Division of Endocrinology, Metabolism and Diabetes, Department of Medicine, University of Miami Miller School of Medicine, Miami, Florida 33136; and.
Department of Clinical Genetics, Nicklaus Children's Hospital, Miami, Florida 33155.



Alagille syndrome is a rare autosomal-dominant genetic disorder caused by defects in the Notch signaling pathway, which involves multiple organ systems. Bile duct paucity is the main characteristic feature of the disease, which often leads to cholestatic hypercholesterolemia.

Case Description:

We report the case of a male infant who had developed failure to thrive, jaundice, intermittent pruritus, and multiple diffuse symmetrical skin xanthomas at 1 year of age. He was diagnosed with pulmonary stenosis, butterfly vertebrae of T4, T6, and T8; horseshoe kidney, and embryotoxon in the left eye. Laboratory workup revealed severe hypercholesterolemia. Alagille syndrome was suspected and confirmed by genetic testing, which identified a previously undescribed frameshift pathogenic heterozygous variant in the JAG1 gene, p.Arg486Lysfs*5.

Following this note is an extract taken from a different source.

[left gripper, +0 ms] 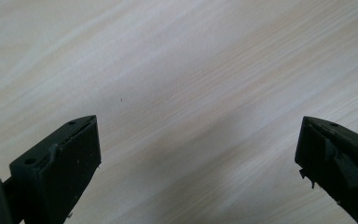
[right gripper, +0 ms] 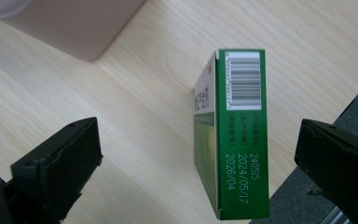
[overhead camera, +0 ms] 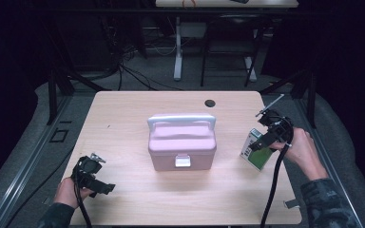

Here, we report a unique case of a patient diagnosed with Alagille syndrome who was found to have a previously undescribed frameshift pathogenic mutation in the JAG1 gene and who presented with xanthomatosis and levels of hypercholesterolemia more than 2 times higher than those previously reported in the literature. We also provide a review of the different pathophysiologic mechanisms associated with the increase in serum cholesterol and low-density lipoprotein cholesterol concentrations seen in cholestatic liver disease in general and in Alagille syndrome in particular.